- Activity:
Whenever a line in the data contains "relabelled", show that line.

Segment Open

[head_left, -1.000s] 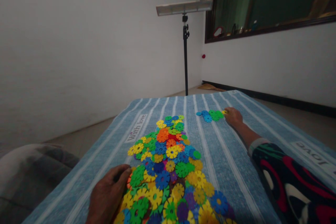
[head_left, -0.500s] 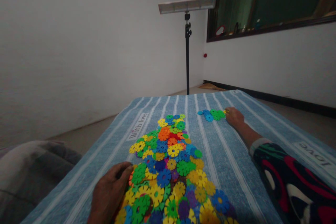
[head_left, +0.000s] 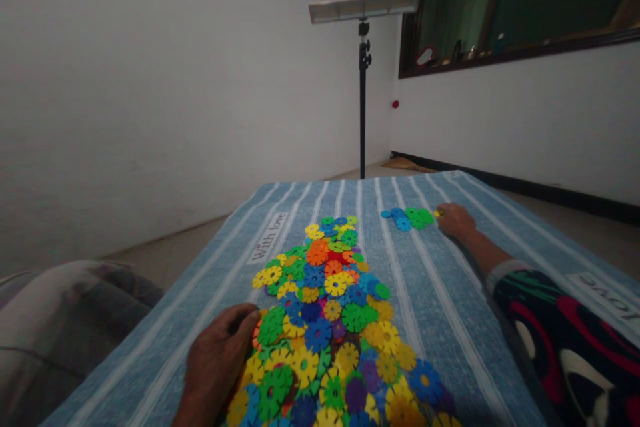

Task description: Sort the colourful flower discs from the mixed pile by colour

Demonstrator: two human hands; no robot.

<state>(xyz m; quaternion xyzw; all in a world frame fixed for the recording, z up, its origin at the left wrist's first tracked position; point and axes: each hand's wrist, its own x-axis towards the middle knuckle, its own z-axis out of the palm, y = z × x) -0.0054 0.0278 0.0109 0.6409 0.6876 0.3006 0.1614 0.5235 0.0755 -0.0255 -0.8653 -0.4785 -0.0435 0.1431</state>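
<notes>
My left hand (head_left: 216, 361) rests at the left side of a heap of colourful snowflake discs (head_left: 320, 333). Its thumb and forefinger come together against the heap's edge, and the other fingers are hidden, so whatever it holds does not show. Farther off on the right, my right hand (head_left: 457, 221) is closed on a yellow snowflake disc (head_left: 438, 213), of which only a small part shows. That disc lies at the right end of a short row, with green discs (head_left: 419, 217) beside it and blue discs (head_left: 400, 219) farther left.
A blue cloth with white stripes (head_left: 440, 300) covers the table. Behind the table stands a lamp on a black pole (head_left: 363, 113). Grey fabric (head_left: 75, 327) shows at the lower left. A dark-framed window (head_left: 525, 0) is at the upper right.
The whole view has shifted slightly, so everything appears a little farther right. Both hands keep their places beside the heap and at the row's end.
</notes>
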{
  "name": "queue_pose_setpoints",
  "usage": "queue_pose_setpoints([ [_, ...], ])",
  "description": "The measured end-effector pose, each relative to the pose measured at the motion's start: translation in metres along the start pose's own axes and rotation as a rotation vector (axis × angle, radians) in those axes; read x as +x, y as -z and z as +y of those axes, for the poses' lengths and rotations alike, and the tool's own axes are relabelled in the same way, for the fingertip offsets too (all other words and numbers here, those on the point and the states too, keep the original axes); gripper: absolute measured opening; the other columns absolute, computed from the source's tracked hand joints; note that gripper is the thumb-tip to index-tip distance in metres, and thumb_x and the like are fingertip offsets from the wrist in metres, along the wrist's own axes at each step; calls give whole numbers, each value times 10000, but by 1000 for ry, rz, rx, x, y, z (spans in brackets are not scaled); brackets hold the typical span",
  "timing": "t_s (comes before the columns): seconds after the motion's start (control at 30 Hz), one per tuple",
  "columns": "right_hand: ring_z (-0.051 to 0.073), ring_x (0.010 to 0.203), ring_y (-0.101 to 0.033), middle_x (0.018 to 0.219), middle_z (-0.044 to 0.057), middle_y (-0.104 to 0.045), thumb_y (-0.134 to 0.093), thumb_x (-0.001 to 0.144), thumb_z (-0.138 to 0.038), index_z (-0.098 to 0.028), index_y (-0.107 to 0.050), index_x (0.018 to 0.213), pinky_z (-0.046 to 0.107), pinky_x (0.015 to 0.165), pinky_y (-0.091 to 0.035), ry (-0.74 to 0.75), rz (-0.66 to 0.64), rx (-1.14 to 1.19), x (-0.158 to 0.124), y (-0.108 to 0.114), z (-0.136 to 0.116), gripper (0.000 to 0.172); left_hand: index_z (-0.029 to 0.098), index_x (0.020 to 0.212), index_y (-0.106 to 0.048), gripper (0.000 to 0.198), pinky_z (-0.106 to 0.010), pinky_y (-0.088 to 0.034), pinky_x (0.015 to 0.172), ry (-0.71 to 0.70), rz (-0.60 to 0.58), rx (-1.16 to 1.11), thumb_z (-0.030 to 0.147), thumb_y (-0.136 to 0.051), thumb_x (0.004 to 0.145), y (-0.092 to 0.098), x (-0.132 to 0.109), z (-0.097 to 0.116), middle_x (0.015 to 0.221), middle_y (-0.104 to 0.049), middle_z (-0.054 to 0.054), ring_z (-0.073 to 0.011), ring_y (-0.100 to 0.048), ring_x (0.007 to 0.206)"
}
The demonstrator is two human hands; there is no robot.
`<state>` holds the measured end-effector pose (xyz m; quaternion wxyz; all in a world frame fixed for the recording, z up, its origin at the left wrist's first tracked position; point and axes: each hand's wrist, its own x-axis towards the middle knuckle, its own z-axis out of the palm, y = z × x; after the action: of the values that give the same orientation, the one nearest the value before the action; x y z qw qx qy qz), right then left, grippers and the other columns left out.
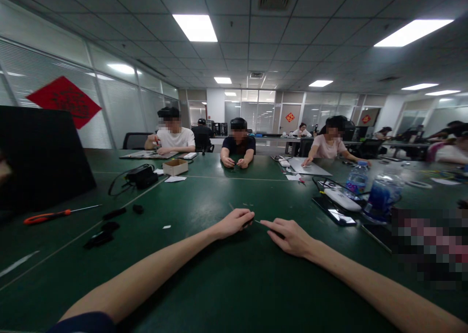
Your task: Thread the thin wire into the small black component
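Your left hand (232, 223) sits low over the green counter (219, 284), grip narrow, pinched on a small dark part (248, 222). A thin metal pin (258, 221) runs from it toward your right hand (288, 236), whose grip is loosely spread with the fingers reaching for the pin's far end; whether they close on anything cannot be told from this view. The part looks light and likely slips between fingertips. The pin looks stiff but easily bent, so the dark body seems the safer hold. Off to your left lie an orange-handled screwdriver (47, 217) and black plastic pieces (98, 239); to your right, a plastic water bottle (357, 181). No brand is legible. A red diamond-shaped paper (64, 102) on the window blinds bears characters too blurred to read
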<state>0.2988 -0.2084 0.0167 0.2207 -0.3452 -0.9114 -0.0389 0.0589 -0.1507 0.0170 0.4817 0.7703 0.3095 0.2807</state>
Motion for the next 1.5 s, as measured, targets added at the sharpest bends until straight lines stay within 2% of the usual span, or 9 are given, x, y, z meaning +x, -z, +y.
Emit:
queue_pose_setpoints([
  [0.27, 110, 702, -541, 903, 52, -588, -410, 930, -296, -221, -436, 1335, 223, 659, -422, 43, -9, -14, -1, 5, 0, 413, 142, 797, -512, 494, -218, -279, 507, 12, -12, 16, 615, -372, 827, 0, -1, 4, 618, -408, 33, -82, -347, 525],
  [0.4, 93, 642, -519, 886, 39, -592, -423, 920, -309, -249, -498, 1273, 203, 573, -372, 208, -117, -93, 3, 11, -14, 366, 146, 800, -497, 512, -211, -256, 487, 41, 25, -17, 635, -348, 823, -2, 0, 4, 618, -400, 35, -78, -330, 515],
  [0.5, 90, 619, -501, 881, 38, -589, -405, 926, -314, -251, -507, 1253, 207, 543, -346, 252, -130, -131, 5, 13, -24, 349, 148, 791, -489, 512, -207, -253, 484, 51, 43, -25, 639, -349, 819, -4, 2, 3, 615, -398, 36, -75, -321, 507],
  [0.93, 106, 688, -538, 916, 36, -575, -409, 933, -327, -253, -449, 1298, 214, 621, -399, 51, -84, -38, 5, 9, -19, 375, 134, 825, -521, 509, -203, -271, 491, 37, 34, -21, 623, -378, 819, -3, 2, 3, 615, -415, 31, -78, -340, 518],
  [1.17, 137, 761, -557, 936, 52, -587, -401, 935, -327, -231, -488, 1260, 251, 700, -438, -47, -31, 2, 5, 4, -15, 349, 133, 839, -524, 512, -200, -278, 491, 48, 45, -41, 626, -386, 813, -3, 3, 1, 618, -412, 32, -76, -348, 518],
  [1.5, 134, 737, -547, 930, 51, -587, -392, 938, -336, -211, -546, 1166, 259, 684, -444, -100, -7, 35, 6, 3, -15, 303, 138, 854, -517, 506, -195, -263, 468, 68, 42, -80, 627, -398, 805, -3, 4, -2, 626, -430, 27, -75, -377, 522],
])
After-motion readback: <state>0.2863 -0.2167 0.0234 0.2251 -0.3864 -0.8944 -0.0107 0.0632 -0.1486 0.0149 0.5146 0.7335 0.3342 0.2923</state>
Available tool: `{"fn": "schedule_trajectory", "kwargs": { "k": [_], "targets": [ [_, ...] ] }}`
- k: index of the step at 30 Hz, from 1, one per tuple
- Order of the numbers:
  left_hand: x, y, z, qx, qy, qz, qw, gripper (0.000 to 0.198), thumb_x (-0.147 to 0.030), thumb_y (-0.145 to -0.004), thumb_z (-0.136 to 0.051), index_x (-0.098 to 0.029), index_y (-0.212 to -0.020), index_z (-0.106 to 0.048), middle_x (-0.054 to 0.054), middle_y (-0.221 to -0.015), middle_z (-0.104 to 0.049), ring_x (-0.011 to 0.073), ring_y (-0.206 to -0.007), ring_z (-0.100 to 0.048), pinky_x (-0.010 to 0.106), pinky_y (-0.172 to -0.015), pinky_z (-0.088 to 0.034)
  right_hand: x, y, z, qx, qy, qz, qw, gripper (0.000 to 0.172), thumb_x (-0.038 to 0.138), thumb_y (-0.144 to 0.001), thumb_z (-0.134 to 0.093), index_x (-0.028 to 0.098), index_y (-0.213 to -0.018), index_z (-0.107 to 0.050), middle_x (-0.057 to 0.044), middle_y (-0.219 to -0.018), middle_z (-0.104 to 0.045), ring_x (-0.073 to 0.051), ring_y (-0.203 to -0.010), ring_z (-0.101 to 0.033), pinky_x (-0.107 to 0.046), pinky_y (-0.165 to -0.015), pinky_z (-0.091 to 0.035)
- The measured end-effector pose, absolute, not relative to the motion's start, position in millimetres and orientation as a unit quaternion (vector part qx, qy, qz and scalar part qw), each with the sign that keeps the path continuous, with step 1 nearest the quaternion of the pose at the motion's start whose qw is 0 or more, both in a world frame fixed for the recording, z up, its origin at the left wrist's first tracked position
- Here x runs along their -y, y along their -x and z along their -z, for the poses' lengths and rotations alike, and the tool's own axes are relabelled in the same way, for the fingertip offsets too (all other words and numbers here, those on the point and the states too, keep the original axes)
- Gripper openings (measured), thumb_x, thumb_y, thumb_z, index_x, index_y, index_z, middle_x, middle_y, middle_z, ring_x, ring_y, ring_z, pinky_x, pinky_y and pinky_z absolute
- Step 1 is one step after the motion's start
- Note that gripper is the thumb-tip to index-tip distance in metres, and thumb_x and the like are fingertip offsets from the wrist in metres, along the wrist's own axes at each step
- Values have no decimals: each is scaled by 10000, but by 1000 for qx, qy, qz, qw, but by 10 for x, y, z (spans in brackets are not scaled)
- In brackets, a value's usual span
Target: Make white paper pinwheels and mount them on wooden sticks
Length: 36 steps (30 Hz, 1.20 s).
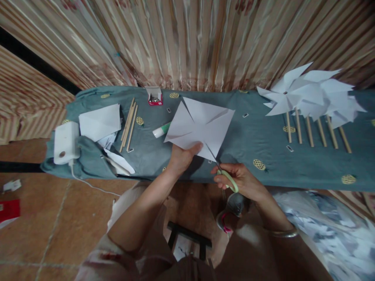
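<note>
My left hand (184,157) grips a square sheet of white paper (202,130) by its near edge, thumb on top and the other fingers hidden below. Slits run inward from the sheet's corners. In my right hand (234,177) is a pair of scissors (230,180) with pale green handles, fingers through the loops. Its blades are at the near right corner of the sheet, along a slit. A glue stick (161,130) with a green and white body lies partly under the sheet's left side.
White paper pinwheels (307,91) on wooden sticks lie at the right of the cloth-covered table (252,136). Leftward are loose wooden sticks (129,125), a paper stack (99,121), a red box of small metal pieces (155,99) and a white corded device (66,142).
</note>
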<state>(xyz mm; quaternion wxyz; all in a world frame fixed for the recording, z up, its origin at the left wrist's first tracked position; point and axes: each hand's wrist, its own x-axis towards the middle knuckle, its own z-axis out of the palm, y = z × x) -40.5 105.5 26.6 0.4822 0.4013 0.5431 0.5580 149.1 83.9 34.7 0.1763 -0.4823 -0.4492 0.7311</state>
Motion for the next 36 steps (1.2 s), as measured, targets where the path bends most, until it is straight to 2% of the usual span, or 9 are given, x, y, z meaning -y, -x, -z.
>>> {"fn": "schedule_trajectory", "kwargs": {
  "k": [16, 26, 31, 36],
  "targets": [
    [-1016, 363, -306, -554, -414, -535, 486, 347, -217, -711, -695, -237, -1049, -619, 69, -937, -726, 268, -1065, -627, 433, -1016, -442, -825, -1484, -325, 460, 485, -719, 190, 454, 527, -547, -853, 180, -779, -673, 47, -560, -591, -69, -457, -522, -196, -437, -428],
    [-999, 341, -289, -547, -407, -528, 506, 350, -236, -687, -709, -226, -1028, -630, 56, -936, -726, 254, -952, -653, 421, -929, -496, -819, -1482, -302, 457, 490, -714, 206, 444, 485, -531, -875, 168, -773, -679, 38, -564, -601, -75, -473, -531, -193, -452, -439],
    [-997, 342, -301, -551, -409, -526, 503, 346, -235, -694, -710, -238, -1032, -633, 58, -917, -731, 269, -1000, -644, 441, -949, -489, -815, -1469, -306, 453, 494, -713, 205, 468, 550, -529, -853, 175, -745, -676, 34, -553, -597, -71, -445, -519, -189, -415, -429],
    [-984, 345, -295, -548, -406, -523, 511, 350, -243, -686, -723, -237, -1026, -639, 65, -938, -731, 271, -989, -649, 436, -929, -501, -810, -1465, -315, 454, 498, -709, 205, 459, 518, -525, -866, 167, -760, -686, 31, -559, -603, -76, -457, -529, -192, -426, -434]
  ]
}}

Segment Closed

- Response to this exercise:
  "description": "The measured end-effector pose, each relative to the pose measured at the motion's start: translation in metres along the start pose's own axes and rotation as a rotation vector (axis × angle, radians) in those axes; read x as +x, y as -z and z as +y of those axes, for the poses' lengths and rotations alike, and the tool's own axes are relabelled in the same way, for the fingertip offsets too (all other words and numbers here, those on the point and the states too, keep the original axes); gripper: absolute measured opening; the other columns absolute, computed from the source's tracked hand joints; note that gripper is the thumb-tip to index-tip distance in metres, and thumb_x and the like are fingertip offsets from the wrist in metres, along the wrist's own axes at each step; calls give whole numbers, each value times 10000, but by 1000 for ry, rz, rx, x, y, z (spans in brackets are not scaled); brackets hold the typical span",
- Here x runs along their -y, y along their -x and z along their -z, for the poses' lengths and rotations alike, and the tool's own axes are relabelled in the same way, for the fingertip offsets too (all other words and numbers here, those on the point and the states too, keep the original axes)

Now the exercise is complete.